As a regular reader of the BBC News website (no mocking please!) I have developed the habit of considering the ‘style’ and ‘structure’ of the writing and not only its substantive content. The former can influence how the latter is framed and therefore affect how a news story comes to be understood by us, the consumers of the output.
There is a little illustration today from BBC Scotland’s journalism – an indicative example you might say! It’s from a lengthy article on the BBC News website’s Scotland page about a housing association and a tenancy dispute. I offer no comment, no judgement on the issue being reported only on the way someone in BBC Scotland has written up the story. Now you may call me ‘picky’ but I (still) expect a degree of coherence and consistency – a general acceptance that words and phrases do have actual meanings – in the output from the ‘public service’ broadcaster.
First there is today’s headline: ‘Glasgow sisters TO BE EVICTED weeks after mother’s death’ (my emphasis)

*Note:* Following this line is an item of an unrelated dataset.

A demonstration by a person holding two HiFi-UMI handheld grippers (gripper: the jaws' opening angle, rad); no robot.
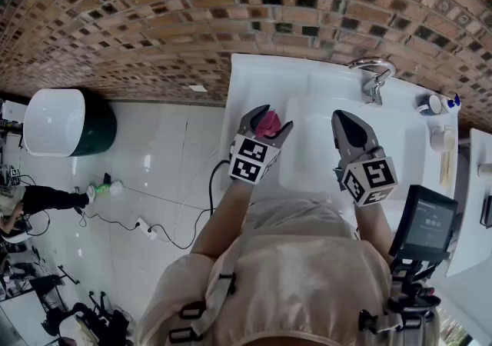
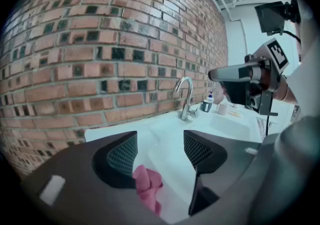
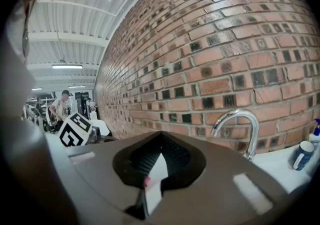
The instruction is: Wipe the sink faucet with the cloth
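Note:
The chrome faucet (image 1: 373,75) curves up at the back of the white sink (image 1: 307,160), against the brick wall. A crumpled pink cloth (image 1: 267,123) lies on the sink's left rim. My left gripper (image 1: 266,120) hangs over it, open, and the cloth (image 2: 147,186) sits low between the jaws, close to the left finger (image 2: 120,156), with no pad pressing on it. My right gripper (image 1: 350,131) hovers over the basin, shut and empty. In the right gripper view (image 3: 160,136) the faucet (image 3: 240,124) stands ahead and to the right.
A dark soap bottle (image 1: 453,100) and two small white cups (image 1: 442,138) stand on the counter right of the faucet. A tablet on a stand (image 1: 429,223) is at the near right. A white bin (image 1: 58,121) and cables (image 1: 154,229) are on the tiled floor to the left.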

Then there is the first sentence in the article: ‘Two sisters were TOLD THEY WOULD BE EVICTED from the family home three weeks after their mother died.’
These two sentences do not mean the same thing. And later the significance of this difference becomes blindingly obvious but only way down in a long article. Eventually we are told this:
‘Sanctuary Scotland HAS NOW EXTENDED THE TIME she and Taylor have to move out – ALBEIT INDEFINITELY – and discussed alternative housing arrangements they may be able to pursue.’

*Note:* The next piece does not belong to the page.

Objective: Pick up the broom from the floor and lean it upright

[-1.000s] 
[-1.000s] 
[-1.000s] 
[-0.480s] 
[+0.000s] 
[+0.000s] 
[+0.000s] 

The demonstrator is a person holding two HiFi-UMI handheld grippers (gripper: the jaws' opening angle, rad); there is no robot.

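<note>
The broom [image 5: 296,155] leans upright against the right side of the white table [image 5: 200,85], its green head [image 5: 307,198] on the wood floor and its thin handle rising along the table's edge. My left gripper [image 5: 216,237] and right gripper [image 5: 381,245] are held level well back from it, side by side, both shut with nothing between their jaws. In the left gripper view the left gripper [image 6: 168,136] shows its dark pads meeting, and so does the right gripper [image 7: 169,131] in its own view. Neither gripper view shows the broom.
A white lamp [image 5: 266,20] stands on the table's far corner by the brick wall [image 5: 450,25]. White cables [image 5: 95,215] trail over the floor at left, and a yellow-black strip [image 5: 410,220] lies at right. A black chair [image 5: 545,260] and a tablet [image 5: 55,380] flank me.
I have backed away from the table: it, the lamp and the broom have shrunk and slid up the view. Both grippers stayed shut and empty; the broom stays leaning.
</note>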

So is the headline simply, straightforwardly a falsehood? No-one involved is ‘TO BE EVICTED’? And what exactly is this ‘ALBEIT INDEFINITELY’ phrase doing in there, what (clumsily) is it seeking to convey? In contrast to the headline, there is now to be no eviction imposed at all in this case, ever?
We all need to hone our textual analysis skills as BBC Scotland’s reports cannot be relied upon to be quite what they appear to be! When it comes to consuming BBC output in Scotland it seems it is essential to be an ‘alert reader’, ‘alert listener’ and ‘alert viewer’! Alternative approaches are of course available!